__What this task involves__
Look through the records, and whenever a line includes the word "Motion", copy it.

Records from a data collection
┏━━

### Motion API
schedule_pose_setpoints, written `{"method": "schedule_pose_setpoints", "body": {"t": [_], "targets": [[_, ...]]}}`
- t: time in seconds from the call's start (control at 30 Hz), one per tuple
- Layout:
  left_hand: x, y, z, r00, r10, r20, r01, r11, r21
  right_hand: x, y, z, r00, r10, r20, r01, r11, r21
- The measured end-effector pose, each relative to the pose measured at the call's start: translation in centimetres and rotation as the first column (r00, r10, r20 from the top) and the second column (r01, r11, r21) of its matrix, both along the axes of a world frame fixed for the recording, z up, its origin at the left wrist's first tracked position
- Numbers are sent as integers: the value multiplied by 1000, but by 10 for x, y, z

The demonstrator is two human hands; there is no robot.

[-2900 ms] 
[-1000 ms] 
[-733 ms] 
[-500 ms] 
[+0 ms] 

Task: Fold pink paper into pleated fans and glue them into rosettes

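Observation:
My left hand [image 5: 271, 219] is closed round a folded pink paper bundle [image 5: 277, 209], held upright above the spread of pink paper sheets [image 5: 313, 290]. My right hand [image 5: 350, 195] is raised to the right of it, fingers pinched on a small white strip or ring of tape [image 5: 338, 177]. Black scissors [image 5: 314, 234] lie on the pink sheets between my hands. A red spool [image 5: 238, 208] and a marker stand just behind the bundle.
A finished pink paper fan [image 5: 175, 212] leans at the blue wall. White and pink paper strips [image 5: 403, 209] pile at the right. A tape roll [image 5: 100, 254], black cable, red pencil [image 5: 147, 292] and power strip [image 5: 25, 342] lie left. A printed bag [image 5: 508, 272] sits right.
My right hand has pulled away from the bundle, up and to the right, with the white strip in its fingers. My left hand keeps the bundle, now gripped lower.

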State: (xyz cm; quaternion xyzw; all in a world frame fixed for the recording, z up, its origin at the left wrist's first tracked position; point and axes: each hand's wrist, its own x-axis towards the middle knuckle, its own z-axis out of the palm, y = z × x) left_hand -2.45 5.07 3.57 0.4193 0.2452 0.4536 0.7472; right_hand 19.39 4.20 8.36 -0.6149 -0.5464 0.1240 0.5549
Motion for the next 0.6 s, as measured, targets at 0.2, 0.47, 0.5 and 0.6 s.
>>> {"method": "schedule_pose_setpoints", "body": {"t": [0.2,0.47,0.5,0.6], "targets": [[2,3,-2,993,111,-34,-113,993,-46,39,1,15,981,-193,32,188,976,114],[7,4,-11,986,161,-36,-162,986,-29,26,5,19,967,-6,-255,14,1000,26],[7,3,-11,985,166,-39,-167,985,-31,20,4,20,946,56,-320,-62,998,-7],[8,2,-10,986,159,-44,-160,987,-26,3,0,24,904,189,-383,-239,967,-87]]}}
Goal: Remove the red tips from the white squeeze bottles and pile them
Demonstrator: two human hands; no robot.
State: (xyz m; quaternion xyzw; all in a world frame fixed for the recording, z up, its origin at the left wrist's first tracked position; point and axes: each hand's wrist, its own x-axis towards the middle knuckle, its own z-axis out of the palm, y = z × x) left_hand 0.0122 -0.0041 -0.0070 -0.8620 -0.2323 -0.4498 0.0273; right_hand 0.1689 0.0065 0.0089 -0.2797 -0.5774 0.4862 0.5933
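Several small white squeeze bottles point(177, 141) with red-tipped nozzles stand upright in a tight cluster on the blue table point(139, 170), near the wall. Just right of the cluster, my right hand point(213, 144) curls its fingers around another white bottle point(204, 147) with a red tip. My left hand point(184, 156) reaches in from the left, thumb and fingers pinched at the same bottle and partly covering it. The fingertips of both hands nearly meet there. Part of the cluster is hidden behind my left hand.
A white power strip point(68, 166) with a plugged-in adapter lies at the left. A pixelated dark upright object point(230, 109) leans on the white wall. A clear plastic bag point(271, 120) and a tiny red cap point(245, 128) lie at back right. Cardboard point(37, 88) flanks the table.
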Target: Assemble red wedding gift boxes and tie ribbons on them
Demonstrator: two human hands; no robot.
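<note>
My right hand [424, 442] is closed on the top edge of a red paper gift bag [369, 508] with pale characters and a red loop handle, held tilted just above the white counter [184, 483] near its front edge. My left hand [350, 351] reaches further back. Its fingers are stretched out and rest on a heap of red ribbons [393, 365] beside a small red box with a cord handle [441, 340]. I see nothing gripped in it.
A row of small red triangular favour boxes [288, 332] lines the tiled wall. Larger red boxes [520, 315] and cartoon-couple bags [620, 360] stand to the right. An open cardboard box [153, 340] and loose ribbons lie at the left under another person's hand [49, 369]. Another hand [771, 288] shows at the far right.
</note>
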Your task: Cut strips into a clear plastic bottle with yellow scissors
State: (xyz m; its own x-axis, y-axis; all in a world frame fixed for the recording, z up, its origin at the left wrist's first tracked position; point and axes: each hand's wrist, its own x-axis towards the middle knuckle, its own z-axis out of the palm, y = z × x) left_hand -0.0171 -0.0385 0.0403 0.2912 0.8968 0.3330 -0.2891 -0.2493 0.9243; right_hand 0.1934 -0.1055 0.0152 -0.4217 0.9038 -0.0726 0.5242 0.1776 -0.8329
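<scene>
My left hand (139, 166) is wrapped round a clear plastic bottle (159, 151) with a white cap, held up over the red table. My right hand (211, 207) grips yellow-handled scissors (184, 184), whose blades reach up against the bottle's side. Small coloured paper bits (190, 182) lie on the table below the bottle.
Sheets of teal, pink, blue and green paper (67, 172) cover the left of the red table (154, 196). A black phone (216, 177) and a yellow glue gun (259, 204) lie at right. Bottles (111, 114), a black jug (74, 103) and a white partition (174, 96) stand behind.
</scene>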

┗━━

__Task answer__
### Motion API
Motion for the next 0.6 s, as measured, targets at 0.2, 0.47, 0.5 and 0.6 s.

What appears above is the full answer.